As business leaders, we want to determine the best way to leverage any and all available technologies to improve the position of our respective organizations, no matter who within the organization is managing or using those tools.
We must be cognizant of the fact that our roles and functions are changing rapidly, and that many activities and processes are being taken over
From an overall business perspective, our ultimate goal is to provide the best quality experience for the end consumer of our products or services. The legacy model of trying to contain those activities under the umbrella of the IT organization is no longer effective and it’s not realistic. We must be cognizant of the fact that our roles and functions are changing rapidly, and that many activities and processes are being taken over by other parts of the organization. Tools and solutions that once required deep levels of technical expertise and years of training can now be easily deployed by users with much less technical sophistication and experience. Work that once required a software engineer can now be done be a salesperson. What once required a network engineer can now be performed by a java developer. Where a storage expert was required previously, a business systems analyst can now manage the task. IT organizations have often been looked at as large, lumbering impediments to progress because of mysteriously long delivery times, “black-box” processes and seemingly disconnected strategies. Our stakeholders are becoming more technically empowered every day and we are at an inflection point. Success for IT, our stakeholders and our businesses as a whole is all about broad enablement.
So what does the IT organization of the future look like and how are we supposed to facilitate this new paradigm? We must be enablers, consultants, orchestrators, and brokers. We need to ensure that processes are properly documented, security controls are in place, tools have been vetted, legal processes are being followed, due diligence has been done, testing has occurred, risk is understood and financial analysis has been properly analyzed and communicated. We must then be able to pull all of this information together and craft and share the message in one of our most important roles, and that is as a storyteller. The story we should be telling provides the clearest direction for IT success for the organization as a whole. We must also provide multiple support options for the services we offer today, as well as those services that may be pulled out of IT tomorrow. One model may be fully managed services and one may be more DevOps-like, while another may be a fully brokered service.

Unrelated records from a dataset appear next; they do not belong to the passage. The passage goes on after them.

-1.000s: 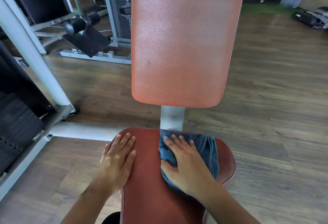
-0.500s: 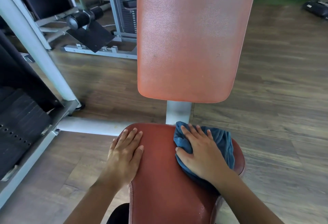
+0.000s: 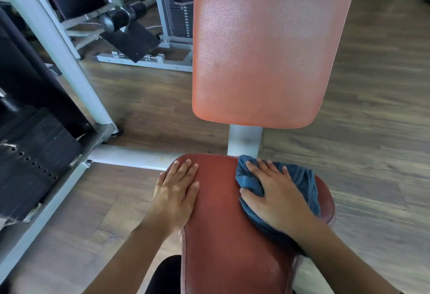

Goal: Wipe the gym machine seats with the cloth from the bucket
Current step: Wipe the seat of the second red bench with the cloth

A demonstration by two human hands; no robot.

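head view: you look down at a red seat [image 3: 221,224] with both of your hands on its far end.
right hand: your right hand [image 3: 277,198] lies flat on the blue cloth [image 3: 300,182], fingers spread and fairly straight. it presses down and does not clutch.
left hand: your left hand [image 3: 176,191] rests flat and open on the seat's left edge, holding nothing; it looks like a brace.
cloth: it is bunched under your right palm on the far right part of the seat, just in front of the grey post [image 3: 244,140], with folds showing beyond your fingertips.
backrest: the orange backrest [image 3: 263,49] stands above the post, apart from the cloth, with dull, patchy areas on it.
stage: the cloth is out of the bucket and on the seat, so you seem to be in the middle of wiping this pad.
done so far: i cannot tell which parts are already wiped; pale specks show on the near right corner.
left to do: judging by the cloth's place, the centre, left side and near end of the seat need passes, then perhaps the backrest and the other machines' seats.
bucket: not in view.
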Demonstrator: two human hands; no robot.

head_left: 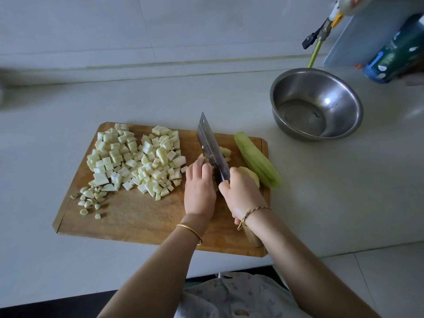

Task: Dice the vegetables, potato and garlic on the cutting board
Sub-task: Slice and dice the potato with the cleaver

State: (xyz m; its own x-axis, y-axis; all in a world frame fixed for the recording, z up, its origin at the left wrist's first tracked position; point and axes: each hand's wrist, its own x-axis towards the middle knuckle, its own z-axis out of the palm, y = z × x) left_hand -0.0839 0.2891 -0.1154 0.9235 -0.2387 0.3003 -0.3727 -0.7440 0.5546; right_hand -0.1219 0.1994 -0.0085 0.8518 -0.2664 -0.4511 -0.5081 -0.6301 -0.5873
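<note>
1 cleaver (212, 148), 1 bowl (344, 92) (steel), 2 hands (199, 187).

Both of my forearms enter from the lower edge and converge toward the centre. My left hand (200, 187) lies palm down, knuckles up, fingers curled under at the tips and pressed onto what it steadies; a thin gold bangle (190, 232) circles its wrist. My right hand (241, 193) sits just beside it, closed in a fist around the knife (212, 148) where blade meets handle, forefinger and thumb pinching the steel. A braided cord bracelet (252, 213) rings the right wrist. The two hands are nearly touching, and both arms are bare.
</note>
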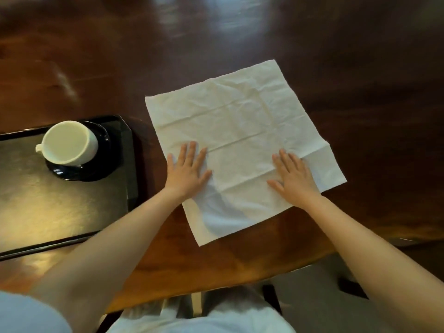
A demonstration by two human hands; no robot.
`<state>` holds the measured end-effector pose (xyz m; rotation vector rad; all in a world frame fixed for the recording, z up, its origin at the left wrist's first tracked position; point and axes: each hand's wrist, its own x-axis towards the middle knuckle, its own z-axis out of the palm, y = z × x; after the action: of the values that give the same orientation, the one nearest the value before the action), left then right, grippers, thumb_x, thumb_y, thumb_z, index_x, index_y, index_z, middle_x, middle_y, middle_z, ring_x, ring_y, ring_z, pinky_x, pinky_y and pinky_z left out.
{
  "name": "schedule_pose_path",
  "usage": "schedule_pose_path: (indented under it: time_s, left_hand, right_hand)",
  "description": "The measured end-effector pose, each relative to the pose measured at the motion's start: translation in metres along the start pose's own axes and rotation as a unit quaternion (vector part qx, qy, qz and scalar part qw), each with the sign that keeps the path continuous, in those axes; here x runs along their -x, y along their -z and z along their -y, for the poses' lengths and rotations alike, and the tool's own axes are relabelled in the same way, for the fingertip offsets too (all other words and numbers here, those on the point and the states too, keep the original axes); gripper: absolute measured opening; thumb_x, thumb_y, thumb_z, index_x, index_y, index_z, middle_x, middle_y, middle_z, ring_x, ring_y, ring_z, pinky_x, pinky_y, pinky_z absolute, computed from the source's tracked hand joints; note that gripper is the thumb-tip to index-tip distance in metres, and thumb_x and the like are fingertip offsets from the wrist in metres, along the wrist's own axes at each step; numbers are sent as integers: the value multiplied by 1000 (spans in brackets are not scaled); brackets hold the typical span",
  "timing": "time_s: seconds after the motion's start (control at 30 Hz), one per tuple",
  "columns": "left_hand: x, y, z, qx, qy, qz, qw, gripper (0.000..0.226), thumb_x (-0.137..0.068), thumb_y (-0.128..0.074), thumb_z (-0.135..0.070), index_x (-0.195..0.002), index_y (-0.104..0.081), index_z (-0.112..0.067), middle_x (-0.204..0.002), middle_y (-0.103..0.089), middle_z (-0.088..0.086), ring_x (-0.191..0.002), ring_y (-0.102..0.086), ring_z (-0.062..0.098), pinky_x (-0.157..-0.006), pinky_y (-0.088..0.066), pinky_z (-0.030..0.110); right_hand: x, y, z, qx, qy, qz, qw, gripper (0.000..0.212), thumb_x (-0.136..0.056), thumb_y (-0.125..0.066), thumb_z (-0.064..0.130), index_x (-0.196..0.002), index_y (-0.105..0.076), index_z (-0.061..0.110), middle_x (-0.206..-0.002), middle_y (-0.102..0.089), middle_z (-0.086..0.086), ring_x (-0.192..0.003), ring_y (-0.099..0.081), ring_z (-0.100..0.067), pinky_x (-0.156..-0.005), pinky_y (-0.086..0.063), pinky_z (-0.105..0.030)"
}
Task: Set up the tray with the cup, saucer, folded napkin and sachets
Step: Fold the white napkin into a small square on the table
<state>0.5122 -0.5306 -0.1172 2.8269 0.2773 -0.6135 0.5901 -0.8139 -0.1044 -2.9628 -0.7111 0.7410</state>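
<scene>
Both bare forearms reach forward from the bottom of the view, wrists low, palms turned down. The left hand and right hand lie side by side, apart, each with fingers pointing away from the body.

Under them a white paper napkin is spread fully open on the dark wooden bench, turned slightly askew, its fold creases showing. To the left of the left hand, just beside the napkin's edge, sits a black tray. In its far right corner a white cup stands on a dark saucer, handle pointing left.

Both hands are flat and open, fingers a little spread, pressing on the near half of the napkin and gripping nothing.
</scene>
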Motion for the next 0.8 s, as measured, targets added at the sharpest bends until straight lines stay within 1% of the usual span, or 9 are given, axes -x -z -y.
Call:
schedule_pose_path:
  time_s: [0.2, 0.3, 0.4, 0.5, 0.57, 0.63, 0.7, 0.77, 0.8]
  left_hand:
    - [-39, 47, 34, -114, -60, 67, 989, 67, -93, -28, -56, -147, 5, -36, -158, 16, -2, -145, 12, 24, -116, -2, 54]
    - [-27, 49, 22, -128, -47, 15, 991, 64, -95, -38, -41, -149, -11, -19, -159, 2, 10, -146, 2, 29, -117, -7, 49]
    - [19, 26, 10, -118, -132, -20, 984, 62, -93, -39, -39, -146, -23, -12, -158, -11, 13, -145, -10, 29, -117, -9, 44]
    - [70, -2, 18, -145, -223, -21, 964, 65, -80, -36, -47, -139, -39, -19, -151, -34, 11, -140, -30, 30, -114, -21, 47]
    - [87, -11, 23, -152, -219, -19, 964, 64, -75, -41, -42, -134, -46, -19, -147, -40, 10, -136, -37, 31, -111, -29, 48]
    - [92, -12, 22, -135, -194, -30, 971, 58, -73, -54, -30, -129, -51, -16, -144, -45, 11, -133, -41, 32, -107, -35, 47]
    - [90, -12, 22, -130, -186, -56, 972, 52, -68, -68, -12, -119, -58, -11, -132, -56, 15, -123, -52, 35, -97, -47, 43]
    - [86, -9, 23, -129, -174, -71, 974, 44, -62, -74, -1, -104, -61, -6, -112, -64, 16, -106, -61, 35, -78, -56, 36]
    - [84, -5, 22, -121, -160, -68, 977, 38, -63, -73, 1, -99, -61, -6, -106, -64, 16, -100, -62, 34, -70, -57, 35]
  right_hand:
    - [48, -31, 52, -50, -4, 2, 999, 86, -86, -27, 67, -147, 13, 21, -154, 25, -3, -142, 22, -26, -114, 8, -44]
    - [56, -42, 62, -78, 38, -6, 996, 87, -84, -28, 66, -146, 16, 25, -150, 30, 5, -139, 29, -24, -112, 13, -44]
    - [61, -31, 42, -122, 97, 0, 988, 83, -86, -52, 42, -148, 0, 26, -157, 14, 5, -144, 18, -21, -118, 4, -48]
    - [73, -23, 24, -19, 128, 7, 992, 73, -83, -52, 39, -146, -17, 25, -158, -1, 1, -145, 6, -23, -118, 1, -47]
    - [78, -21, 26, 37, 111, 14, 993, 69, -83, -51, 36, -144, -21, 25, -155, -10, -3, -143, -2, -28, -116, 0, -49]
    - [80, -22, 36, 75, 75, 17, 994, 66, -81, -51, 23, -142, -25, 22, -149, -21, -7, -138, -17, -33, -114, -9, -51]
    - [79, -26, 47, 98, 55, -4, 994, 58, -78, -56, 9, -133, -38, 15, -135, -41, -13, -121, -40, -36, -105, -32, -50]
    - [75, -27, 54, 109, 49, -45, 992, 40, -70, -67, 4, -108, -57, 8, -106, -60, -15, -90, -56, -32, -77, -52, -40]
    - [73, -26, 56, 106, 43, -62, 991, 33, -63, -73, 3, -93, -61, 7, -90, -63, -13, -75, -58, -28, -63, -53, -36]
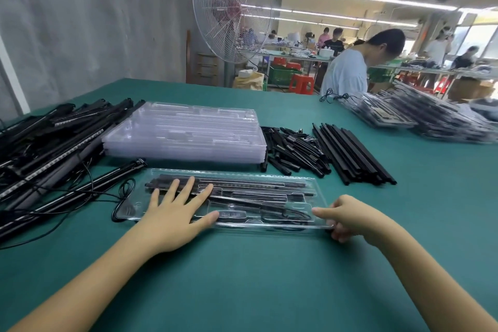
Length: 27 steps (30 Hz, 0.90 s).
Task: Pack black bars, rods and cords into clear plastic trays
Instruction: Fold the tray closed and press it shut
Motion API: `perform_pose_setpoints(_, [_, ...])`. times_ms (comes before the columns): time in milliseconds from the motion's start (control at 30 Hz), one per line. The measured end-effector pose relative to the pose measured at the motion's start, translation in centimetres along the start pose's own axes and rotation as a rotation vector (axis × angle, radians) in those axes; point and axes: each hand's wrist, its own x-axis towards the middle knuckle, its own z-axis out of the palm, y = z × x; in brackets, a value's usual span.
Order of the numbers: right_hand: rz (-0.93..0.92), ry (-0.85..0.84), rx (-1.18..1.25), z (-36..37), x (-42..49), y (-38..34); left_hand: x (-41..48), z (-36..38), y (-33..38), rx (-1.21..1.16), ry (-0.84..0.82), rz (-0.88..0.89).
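Note:
A clear plastic tray (269, 228) lies on the green table in front of me, holding black bars, rods and a coiled cord. My left hand (172, 213) presses flat on the tray's left part with fingers spread. My right hand (347, 217) pinches the tray's right end, thumb on top and fingers under the edge. A stack of clear trays (186, 135) sits behind. Black light bars with cords (48, 143) pile at the left. Short black rods (293, 151) and long black bars (353, 153) lie at the right.
Filled trays (431, 118) are stacked at the far right of the table. A loose black cord (332, 96) lies near the far edge. A person in a light shirt (350, 70) stands beyond the table, and a large fan (231, 8) stands behind it.

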Motion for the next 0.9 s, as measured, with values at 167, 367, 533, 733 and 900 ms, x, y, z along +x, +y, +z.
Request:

Traditional IT jobs are definitely changing but that is not necessarily a negative development. Some IT job functions will surely disappear but new, more relevant and productive IT roles focused on enablement and strategic guidance will take their place. The key is to effectively prepare your people, processes and plans to adapt to this evolution. Be realistic about the changes that are occurring and what needs to be executed to make sure the proper governance is in place and flexible enough to allow for innovation and change. Ultimately, the best path forward is to enable, stand back and get out of the way.